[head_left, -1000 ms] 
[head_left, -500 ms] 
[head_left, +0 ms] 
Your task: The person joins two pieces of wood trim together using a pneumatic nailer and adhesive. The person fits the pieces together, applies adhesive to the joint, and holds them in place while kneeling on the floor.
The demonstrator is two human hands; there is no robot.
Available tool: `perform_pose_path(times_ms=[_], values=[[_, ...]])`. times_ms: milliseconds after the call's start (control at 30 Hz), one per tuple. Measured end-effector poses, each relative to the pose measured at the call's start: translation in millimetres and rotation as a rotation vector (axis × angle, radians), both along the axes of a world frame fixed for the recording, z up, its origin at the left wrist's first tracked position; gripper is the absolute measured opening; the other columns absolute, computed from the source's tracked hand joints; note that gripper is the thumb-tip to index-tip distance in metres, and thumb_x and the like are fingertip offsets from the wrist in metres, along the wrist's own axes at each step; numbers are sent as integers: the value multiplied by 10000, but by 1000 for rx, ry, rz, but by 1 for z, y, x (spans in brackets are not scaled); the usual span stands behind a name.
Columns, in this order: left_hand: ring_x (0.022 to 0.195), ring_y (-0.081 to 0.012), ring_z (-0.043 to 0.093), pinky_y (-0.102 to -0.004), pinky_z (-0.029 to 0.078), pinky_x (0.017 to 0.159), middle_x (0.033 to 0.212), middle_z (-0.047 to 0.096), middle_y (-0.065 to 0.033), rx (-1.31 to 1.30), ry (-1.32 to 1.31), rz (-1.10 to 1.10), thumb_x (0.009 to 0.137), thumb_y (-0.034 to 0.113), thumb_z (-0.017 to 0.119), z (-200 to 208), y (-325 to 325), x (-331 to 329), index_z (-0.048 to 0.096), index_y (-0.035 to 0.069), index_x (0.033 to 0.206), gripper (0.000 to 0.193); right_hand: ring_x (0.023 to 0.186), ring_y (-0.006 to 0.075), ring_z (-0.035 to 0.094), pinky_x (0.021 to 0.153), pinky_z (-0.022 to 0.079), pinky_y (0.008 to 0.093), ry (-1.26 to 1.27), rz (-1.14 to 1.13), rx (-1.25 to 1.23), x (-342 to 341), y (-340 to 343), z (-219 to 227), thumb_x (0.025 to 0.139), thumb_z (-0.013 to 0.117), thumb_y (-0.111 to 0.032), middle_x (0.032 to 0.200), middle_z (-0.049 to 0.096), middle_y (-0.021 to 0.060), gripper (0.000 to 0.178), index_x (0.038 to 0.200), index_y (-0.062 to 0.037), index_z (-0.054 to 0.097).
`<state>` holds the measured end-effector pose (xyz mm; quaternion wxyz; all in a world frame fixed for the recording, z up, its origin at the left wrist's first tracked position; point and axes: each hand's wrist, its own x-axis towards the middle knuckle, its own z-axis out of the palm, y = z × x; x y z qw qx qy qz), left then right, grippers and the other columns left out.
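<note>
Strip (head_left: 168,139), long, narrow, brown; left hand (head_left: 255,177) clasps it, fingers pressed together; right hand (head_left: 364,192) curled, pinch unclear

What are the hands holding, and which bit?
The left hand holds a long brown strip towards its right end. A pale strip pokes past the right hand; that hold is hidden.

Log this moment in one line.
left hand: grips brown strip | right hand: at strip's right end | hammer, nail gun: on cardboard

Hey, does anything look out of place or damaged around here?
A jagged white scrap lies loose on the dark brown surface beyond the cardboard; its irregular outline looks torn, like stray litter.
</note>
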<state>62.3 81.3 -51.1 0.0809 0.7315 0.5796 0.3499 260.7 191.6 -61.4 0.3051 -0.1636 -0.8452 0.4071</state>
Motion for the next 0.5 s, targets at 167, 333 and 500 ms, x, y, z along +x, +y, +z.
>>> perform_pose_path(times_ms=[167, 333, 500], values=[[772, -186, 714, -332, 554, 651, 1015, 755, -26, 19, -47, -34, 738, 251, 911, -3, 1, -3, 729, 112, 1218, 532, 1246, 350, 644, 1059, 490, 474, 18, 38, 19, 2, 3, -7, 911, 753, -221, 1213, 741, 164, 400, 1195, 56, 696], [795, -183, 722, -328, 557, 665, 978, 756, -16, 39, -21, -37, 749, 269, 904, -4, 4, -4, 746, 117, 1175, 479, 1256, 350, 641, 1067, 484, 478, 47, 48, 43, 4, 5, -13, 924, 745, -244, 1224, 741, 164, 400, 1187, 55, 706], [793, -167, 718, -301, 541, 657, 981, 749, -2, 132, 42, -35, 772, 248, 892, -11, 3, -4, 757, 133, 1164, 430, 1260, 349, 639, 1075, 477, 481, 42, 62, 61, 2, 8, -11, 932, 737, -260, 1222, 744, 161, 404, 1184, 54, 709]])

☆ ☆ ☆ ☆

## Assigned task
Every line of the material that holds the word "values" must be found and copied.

## Solution below
Available tool: `perform_pose_path(times_ms=[_], values=[[_, ...]])`. times_ms: milliseconds after the call's start (control at 30 Hz), one per tuple. Measured end-effector poses, each relative to the pose measured at the call's start: translation in millimetres and rotation as a rotation vector (axis × angle, radians), both along the axes of a world frame fixed for the recording, z up, its origin at the left wrist's first tracked position; gripper is the absolute measured opening; the other columns absolute, computed from the source's tracked hand joints; note that gripper is the thumb-tip to index-tip distance in metres, and thumb_x and the like are fingertip offsets from the wrist in metres, along the wrist's own axes at each step; numbers are sent as integers: the value multiplied by 10000, but by 1000 for rx, ry, rz, but by 1 for z, y, x (spans in brackets are not scaled); the usual span stands behind a name.
>>> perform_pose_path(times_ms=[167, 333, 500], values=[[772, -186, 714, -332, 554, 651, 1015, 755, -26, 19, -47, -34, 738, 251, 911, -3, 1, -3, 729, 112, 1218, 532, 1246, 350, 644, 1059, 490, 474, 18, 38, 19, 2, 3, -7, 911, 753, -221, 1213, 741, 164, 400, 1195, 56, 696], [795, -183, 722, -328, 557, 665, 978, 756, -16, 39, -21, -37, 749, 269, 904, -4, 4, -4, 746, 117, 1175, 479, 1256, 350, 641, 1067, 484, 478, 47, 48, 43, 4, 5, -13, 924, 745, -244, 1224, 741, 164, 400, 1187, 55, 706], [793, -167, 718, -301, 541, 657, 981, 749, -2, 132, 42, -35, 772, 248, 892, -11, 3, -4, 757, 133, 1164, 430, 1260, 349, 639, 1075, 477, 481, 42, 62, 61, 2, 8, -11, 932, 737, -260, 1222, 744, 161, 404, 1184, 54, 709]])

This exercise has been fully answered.